◆ **What you need to do**: Transcribe the listing from its top line through the line with "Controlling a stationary". Keep it exact, both ends included, and add nothing.

_ _ _ _

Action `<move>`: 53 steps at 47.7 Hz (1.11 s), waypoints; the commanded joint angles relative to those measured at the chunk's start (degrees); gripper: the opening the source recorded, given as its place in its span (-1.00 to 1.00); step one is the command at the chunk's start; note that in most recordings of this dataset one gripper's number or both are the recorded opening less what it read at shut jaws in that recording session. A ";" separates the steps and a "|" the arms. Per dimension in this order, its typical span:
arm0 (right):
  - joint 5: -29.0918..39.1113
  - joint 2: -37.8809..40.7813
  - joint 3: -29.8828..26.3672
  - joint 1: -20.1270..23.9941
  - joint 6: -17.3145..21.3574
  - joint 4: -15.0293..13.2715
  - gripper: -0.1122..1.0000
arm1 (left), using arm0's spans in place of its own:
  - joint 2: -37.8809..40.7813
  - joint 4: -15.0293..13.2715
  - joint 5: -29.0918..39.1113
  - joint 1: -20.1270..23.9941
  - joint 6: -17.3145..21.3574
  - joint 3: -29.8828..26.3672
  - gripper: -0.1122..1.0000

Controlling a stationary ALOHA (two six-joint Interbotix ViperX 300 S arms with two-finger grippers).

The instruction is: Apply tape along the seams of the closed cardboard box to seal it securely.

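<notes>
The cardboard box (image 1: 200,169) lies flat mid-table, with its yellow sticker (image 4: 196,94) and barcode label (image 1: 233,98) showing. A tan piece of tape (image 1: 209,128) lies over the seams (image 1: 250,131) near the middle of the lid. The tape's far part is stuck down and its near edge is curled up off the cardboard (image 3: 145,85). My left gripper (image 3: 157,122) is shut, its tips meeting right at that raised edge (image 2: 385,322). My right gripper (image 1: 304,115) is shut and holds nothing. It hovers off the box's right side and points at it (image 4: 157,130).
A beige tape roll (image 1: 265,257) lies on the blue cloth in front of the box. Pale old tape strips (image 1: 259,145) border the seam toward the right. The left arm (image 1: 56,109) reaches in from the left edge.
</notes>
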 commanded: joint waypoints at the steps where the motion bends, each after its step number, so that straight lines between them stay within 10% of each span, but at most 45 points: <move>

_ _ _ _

◆ **Task output**:
Action `<move>`: 53 steps at 47.7 Hz (1.11 s), waypoints; the commanded joint angles relative to those measured at the chunk's start (degrees); gripper: the opening the source recorded, given as its place in its span (-1.00 to 1.00); step one is the command at the chunk's start; note that in most recordings of this dataset one gripper's number or both are the recorded opening less what it read at shut jaws in that recording session. A ";" separates the steps and a "|" the arms. Per dimension in this order, its typical span:
arm0 (right):
  - joint 5: -29.0918..39.1113
  - joint 2: -37.8809..40.7813
  - joint 3: -29.8828..26.3672
  - joint 1: -20.1270..23.9941
  - joint 6: -17.3145..21.3574
  - joint 4: -15.0293..13.2715
  - gripper: -0.1122..1.0000
arm1 (left), using arm0's spans in place of its own:
  - joint 2: -37.8809..40.7813
  - joint 4: -15.0293..13.2715
  - joint 5: -29.0918..39.1113
  - joint 1: -20.1270..23.9941
  - joint 6: -17.3145..21.3574
  - joint 3: -29.8828..26.3672
  - gripper: -0.1122..1.0000

Controlling a stationary ALOHA (two six-joint Interbotix ViperX 300 S arms with two-finger grippers).

Work on this exercise has concluded.